Problem description = Needed from the data below: all lines that contain the word "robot".

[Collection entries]
◇ ◇ ◇ ◇

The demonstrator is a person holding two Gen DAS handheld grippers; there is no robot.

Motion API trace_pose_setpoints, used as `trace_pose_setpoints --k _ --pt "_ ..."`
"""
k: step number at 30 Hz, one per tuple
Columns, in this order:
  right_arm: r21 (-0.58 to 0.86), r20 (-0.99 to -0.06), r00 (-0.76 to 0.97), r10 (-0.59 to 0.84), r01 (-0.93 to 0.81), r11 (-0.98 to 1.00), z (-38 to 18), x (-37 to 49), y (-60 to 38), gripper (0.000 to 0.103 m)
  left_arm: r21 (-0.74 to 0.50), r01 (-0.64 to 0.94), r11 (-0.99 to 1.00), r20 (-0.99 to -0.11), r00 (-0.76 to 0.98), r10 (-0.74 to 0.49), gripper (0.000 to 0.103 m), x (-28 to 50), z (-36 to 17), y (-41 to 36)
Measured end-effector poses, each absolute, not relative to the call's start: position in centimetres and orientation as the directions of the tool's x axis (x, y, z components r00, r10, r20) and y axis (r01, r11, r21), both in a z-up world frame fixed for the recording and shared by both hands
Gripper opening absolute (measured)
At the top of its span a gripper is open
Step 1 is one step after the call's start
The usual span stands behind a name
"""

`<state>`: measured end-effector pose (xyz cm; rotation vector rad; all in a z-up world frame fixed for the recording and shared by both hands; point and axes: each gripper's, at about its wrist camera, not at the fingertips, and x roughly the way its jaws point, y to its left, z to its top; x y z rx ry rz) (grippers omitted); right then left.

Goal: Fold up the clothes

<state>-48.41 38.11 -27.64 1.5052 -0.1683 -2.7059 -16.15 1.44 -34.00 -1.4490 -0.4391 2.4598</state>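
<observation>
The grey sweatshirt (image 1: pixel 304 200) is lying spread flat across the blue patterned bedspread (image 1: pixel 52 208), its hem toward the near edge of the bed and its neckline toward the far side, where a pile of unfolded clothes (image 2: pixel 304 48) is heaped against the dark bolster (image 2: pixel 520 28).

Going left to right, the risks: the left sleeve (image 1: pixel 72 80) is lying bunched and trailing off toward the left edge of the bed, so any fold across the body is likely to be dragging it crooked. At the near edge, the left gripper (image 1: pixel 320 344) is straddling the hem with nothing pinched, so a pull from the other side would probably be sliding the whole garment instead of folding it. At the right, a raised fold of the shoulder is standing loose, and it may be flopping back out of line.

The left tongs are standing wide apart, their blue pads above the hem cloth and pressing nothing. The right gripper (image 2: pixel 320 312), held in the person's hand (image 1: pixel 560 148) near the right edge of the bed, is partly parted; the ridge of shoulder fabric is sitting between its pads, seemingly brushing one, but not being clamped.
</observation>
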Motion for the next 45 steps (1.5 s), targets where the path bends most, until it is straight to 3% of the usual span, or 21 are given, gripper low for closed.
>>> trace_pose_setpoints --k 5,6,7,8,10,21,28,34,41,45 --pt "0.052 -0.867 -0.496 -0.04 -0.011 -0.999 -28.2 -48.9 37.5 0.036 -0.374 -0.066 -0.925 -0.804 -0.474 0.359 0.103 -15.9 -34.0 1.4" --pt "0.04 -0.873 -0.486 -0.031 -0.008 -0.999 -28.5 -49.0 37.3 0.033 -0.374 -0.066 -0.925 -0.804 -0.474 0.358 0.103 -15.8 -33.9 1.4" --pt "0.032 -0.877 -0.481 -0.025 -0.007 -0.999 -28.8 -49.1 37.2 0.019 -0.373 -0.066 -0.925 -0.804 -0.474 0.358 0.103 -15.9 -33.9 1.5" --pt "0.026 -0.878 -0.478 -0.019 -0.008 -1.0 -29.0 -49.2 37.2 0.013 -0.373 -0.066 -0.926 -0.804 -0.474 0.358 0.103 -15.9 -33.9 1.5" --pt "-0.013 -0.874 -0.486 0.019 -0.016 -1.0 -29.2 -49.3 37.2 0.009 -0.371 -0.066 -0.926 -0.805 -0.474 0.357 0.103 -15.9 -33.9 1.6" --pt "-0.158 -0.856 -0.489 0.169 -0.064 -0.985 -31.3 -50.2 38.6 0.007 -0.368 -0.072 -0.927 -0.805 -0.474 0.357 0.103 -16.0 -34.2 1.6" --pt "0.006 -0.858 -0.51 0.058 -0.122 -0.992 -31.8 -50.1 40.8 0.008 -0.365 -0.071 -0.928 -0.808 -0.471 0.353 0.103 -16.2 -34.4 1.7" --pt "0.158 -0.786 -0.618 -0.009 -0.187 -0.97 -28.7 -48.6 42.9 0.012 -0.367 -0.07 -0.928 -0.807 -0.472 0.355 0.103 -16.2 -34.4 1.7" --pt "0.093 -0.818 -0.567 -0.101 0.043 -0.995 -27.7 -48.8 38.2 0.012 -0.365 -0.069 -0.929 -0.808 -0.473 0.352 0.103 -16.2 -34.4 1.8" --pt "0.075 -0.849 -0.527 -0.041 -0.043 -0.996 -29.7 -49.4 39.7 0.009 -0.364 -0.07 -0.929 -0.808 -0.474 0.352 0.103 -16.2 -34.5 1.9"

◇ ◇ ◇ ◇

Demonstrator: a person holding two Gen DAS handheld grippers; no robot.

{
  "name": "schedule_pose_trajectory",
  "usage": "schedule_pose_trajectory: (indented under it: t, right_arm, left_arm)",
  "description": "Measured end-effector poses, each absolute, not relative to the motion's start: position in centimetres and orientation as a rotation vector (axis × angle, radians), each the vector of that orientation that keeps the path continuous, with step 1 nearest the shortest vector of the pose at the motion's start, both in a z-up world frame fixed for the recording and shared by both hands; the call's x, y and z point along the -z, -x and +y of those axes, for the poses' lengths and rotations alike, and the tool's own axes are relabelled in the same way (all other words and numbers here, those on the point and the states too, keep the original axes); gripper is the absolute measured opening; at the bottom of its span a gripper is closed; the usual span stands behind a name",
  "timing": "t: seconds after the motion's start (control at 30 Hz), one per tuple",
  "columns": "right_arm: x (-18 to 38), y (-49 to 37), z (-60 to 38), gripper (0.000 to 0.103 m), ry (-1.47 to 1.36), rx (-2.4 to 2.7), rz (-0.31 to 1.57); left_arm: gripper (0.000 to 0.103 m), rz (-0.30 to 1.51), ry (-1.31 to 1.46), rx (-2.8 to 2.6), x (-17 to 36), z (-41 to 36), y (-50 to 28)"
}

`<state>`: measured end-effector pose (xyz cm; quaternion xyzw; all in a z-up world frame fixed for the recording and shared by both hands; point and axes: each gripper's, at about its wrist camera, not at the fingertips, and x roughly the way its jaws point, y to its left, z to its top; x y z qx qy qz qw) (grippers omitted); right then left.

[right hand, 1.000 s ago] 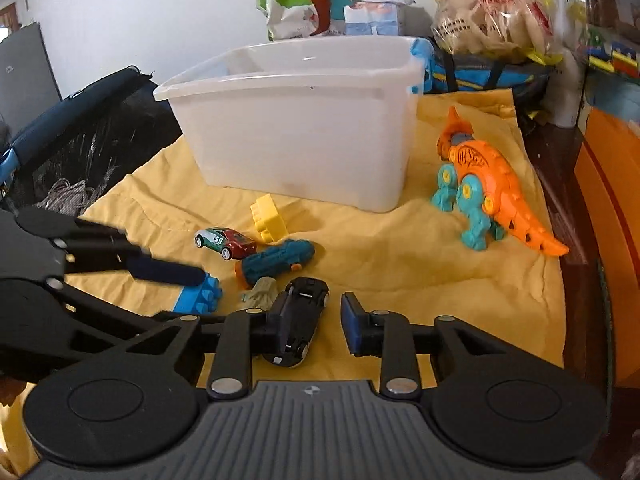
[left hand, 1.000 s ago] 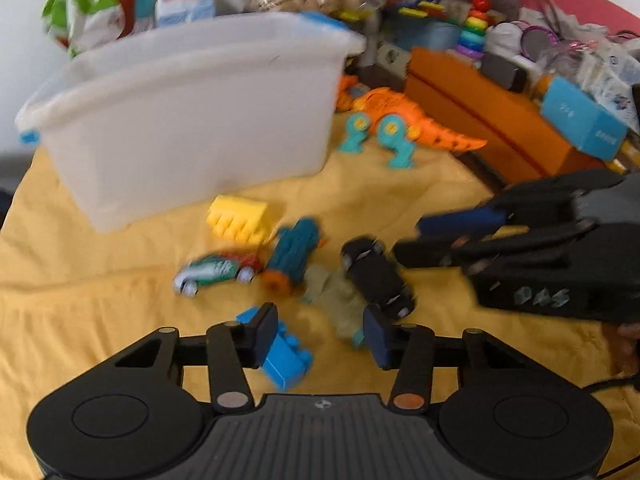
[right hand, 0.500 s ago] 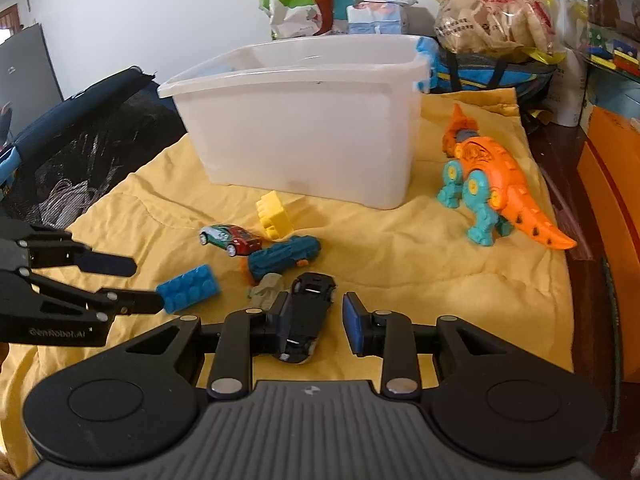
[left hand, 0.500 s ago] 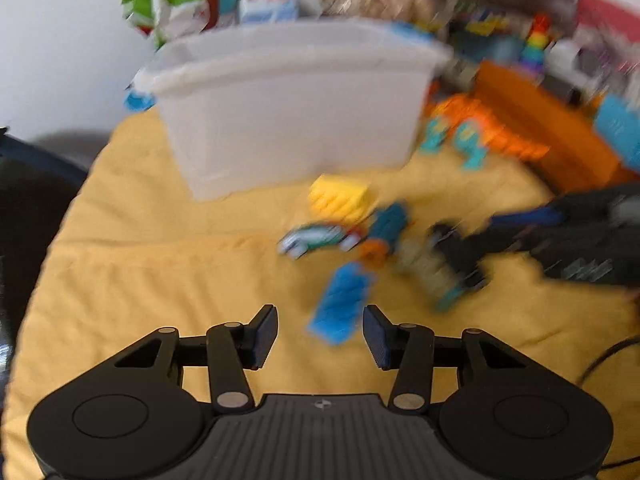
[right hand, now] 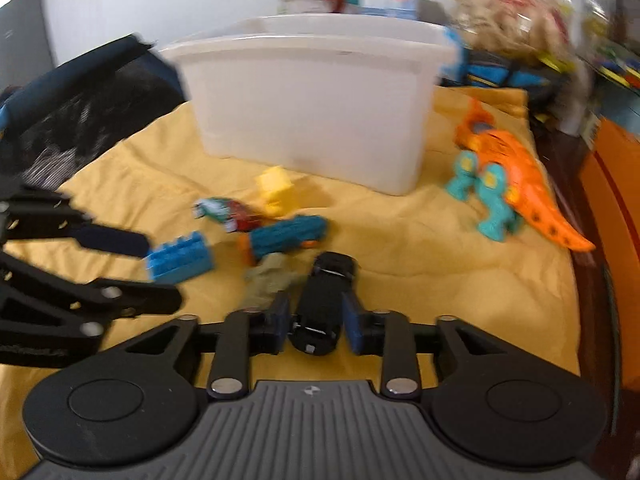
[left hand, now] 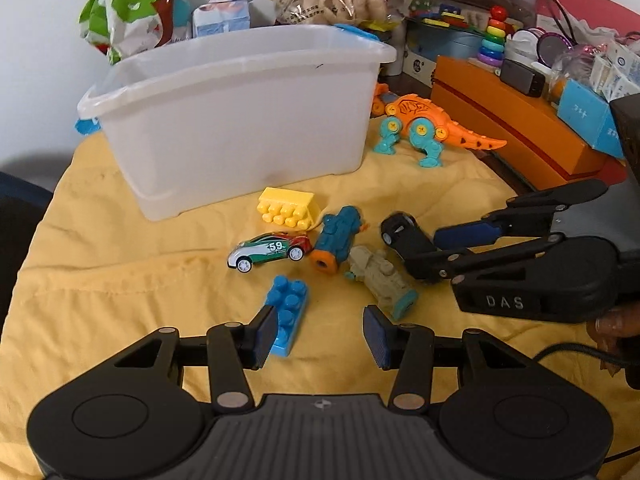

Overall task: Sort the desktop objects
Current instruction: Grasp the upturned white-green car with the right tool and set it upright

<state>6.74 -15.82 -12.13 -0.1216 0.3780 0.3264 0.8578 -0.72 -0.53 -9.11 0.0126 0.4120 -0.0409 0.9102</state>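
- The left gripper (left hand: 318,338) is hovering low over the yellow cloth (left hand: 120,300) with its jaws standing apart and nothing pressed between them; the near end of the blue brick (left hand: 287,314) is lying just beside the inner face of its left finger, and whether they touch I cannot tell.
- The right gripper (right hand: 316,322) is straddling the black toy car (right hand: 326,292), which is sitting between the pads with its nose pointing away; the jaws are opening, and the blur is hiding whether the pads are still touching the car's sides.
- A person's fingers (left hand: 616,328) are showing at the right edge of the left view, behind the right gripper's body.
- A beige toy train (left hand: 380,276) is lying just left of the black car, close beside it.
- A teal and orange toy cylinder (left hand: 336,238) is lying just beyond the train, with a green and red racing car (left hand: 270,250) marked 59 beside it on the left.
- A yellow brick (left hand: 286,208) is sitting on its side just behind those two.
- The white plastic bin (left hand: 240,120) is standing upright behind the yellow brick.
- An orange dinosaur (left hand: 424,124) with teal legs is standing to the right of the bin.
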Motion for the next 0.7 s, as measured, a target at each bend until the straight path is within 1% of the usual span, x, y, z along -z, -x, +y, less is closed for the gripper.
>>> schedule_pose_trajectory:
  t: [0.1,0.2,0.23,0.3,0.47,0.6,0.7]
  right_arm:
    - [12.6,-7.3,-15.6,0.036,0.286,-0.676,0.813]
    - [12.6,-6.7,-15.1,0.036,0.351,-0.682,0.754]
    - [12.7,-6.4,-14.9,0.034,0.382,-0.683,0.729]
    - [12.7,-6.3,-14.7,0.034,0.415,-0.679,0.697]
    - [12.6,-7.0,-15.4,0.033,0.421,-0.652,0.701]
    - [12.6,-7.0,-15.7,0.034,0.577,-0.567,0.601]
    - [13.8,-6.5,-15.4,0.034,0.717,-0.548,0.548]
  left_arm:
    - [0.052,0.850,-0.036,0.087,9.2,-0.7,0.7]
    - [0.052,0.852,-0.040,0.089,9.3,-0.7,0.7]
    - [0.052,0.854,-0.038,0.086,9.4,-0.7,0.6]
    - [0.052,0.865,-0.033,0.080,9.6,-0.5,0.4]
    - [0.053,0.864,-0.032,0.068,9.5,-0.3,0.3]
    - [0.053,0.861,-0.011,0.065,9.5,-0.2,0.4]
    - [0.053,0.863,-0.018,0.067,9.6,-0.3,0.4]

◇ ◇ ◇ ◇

Response area =
The demonstrator is a person holding two Gen DAS handheld grippers; there is no robot.
Demonstrator: a person holding two Gen DAS handheld grippers; no robot.

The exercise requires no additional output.